The belief propagation algorithm takes as input at each of the
variable nodes, data received from the communication channel
representing probabilities. During an iteration of the algorithm,
bit probability messages are passed from the variable nodes to the
check nodes, updated, and sent back and summed at the variable
nodes. Many iterations may be required to resolve a codeword. Means
of improving LDPC decoder efficiency are desirable.
SUMMARY
[0005] Accordingly, various techniques are herein disclosed for
improving low density parity check ("LDPC") decoder efficiency. In
accordance with at least some embodiments, a processor includes an
LDPC decoder row update execution unit. The LDPC decoder row update
execution unit accelerates an LDPC row update computation by
performing a logarithm estimation and a magnitude minimization in
parallel.
[0006] In other embodiments, a system includes a receiver. The
receiver includes a processor based LDPC decoder. The processor
executes an LDPC row update instruction that causes the processor
to compute, at least a portion of, a check node update value.
[0007] In yet other embodiments, an LDPC decoder includes a
processor. The processor includes an LDPC check node update
execution unit that computes, at least a portion of, a check node
update value.
BRIEF DESCRIPTION OF THE DRAWINGS
[0008] In the following detailed description, reference will be
made to the accompanying drawings, in which:
[0009] FIG. 1 shows an exemplary block diagram of an execution unit
that implements the MINSTAR instruction with signed inputs in
accordance with various embodiments;
[0010] FIG. 2 shows an exemplary block diagram of an execution unit
that implements the MINSTAR instruction with unsigned inputs in
accordance with various embodiments;
[0011] FIG. 3 shows various illustrative graphical representations
of a log function implemented in a MAXSTAR block in accordance with
various embodiments;
[0012] FIG. 4 shows an illustrative representation of a MINSTAR
instruction in accordance with various embodiments;
[0013] FIG. 5 shows an illustrative representation of a MINSTAR
SIMD instruction execution in accordance with various
embodiments;
[0014] FIG. 6 shows a block diagram of a processor including a
MINSTAR execution unit for LDPC decoding in accordance with various
embodiments;
[0015] FIG. 7 shows a system that uses LDPC decoding in accordance
with various embodiments; and
[0016] FIG. 8 shows a flow diagram for a method for computing an
LDPC row update value in an LDPC row update execution unit in
accordance with various embodiments.
NOTATION AND NOMENCLATURE
[0017] Certain terms are used throughout the following description
and claims to refer to particular system components. As one skilled
in the art will appreciate, companies may refer to a component by
different names. This document does not intend to distinguish
between components that differ in name but not function. In the
following discussion and in the claims, the terms "including" and
"comprising" and "e.g." are used in an open-ended fashion, and thus
should be interpreted to mean "including, but not limited to . . .

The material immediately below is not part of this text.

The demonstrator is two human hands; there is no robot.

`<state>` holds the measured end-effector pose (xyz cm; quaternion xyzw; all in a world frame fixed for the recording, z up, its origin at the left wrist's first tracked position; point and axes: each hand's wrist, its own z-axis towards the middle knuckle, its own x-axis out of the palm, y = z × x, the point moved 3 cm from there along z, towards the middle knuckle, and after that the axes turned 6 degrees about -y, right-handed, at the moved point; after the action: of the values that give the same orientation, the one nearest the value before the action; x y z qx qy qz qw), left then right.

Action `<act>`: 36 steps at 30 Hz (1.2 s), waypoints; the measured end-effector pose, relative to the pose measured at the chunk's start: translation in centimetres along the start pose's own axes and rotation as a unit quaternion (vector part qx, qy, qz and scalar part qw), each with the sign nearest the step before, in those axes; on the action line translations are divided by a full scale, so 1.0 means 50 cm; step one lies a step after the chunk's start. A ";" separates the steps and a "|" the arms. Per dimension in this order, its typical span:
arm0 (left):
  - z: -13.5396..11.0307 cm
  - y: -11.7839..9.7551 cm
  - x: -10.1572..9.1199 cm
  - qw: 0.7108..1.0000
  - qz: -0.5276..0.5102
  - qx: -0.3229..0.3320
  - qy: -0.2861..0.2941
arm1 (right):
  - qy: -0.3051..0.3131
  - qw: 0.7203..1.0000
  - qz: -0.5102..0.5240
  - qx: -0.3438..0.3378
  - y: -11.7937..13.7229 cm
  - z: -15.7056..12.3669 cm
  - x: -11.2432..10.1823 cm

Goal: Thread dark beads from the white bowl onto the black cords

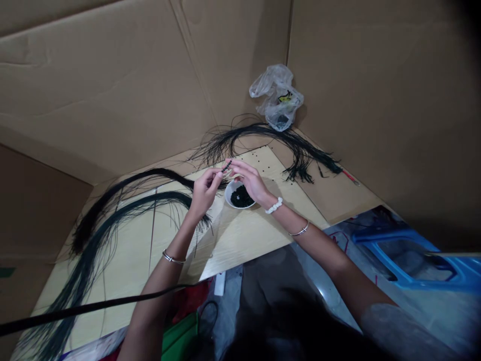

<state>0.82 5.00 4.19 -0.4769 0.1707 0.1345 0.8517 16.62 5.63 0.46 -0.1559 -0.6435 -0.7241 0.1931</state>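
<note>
My left hand is closed, its thumb and fingers pinching a short strand of small black beads that slants up to the right. My right hand comes in from the other side with its fingers stretched and slightly apart. Its fingertips reach the upper end of the strand; whether they grip a thread there is too small to tell. Below the hands stands a white bowl holding many loose black beads. The right hand covers part of the bowl's rim.
Bundles of long dark strands curve across the pale board at left. Another dark bundle with a red-wrapped end lies behind. A clear plastic bag rests against the cardboard wall. Right sits a blue plastic stool.
</note>
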 end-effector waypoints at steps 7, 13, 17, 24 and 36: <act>-0.011 -0.005 0.004 0.997 -0.063 -0.046 0.006 | 0.126 0.991 -0.018 0.042 -0.053 -0.011 0.038; -0.026 -0.028 -0.015 0.994 0.085 0.048 -0.054 | 0.133 0.989 -0.025 0.053 -0.056 -0.015 0.037; -0.026 -0.023 -0.014 0.993 0.108 0.039 -0.031 | 0.158 0.986 -0.056 0.024 -0.049 -0.022 0.042; -0.017 -0.009 -0.018 0.995 0.025 0.011 0.095 | 0.068 0.996 -0.061 -0.017 -0.028 -0.028 0.029; 0.079 -0.007 -0.156 0.966 0.159 -0.001 0.206 | -0.105 0.988 0.105 -0.039 0.069 0.038 -0.072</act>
<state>-5.49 7.70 9.64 -0.4619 0.4157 0.1670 0.7655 21.41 7.47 1.99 -0.3052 -0.6117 -0.7037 0.1934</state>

". The term "couple" or "couples" is intended to mean either an
indirect or direct wired or wireless connection. Thus, if a first
component couples to a second component, that connection may be
through a direct connection, or through an indirect connection via
other components and connections. The term "system" refers to a
collection of two or more hardware and/or software components, and
may be used to refer to an electronic device or devices, or a
sub-system thereof. Further, the term "software" includes any
executable code capable of running on a processor, regardless of
the media used to store the software. Thus, code stored in
non-volatile memory, and sometimes referred to as "embedded
firmware," is included within the definition of software.
DETAILED DESCRIPTION
[0018] The following discussion is directed to various embodiments
of the invention. Although one or more of these embodiments may be
preferred, the embodiments disclosed should not be interpreted, or
otherwise used, as limiting the scope of the disclosure, including
the claims. In addition, one skilled in the art will understand
that the following description has broad application, and the
discussion of any embodiment is meant only to be exemplary of that
embodiment, and not intended to intimate that the scope of the
disclosure, including the claims, is limited to that
embodiment.
[0019] Disclosed herein are various systems and methods for
improving the performance of a low-density parity check ("LDPC")
code decoder. LDPC decoders can be implemented in software,
hardware, or a combination of hardware and software. A digital
signal processor ("DSP") can be used to implement an LDPC decoder.
Unfortunately, each iteration of the decoding algorithm can require
execution of a numerous instructions. Embodiments of the present
disclosure reduce the number of instructions executed during each
decoding iteration by including instructions that accelerate check
node processing. Furthermore, the parallel nature of the check node
updates allows for addition efficiency increases by processing
multiple check nodes in parallel.
[0020] An LDPC code can be represented as a matrix H. Each column
of the parity check matrix H represents a variable node, and each
row represents a check node. The number of rows (i.e., check nodes)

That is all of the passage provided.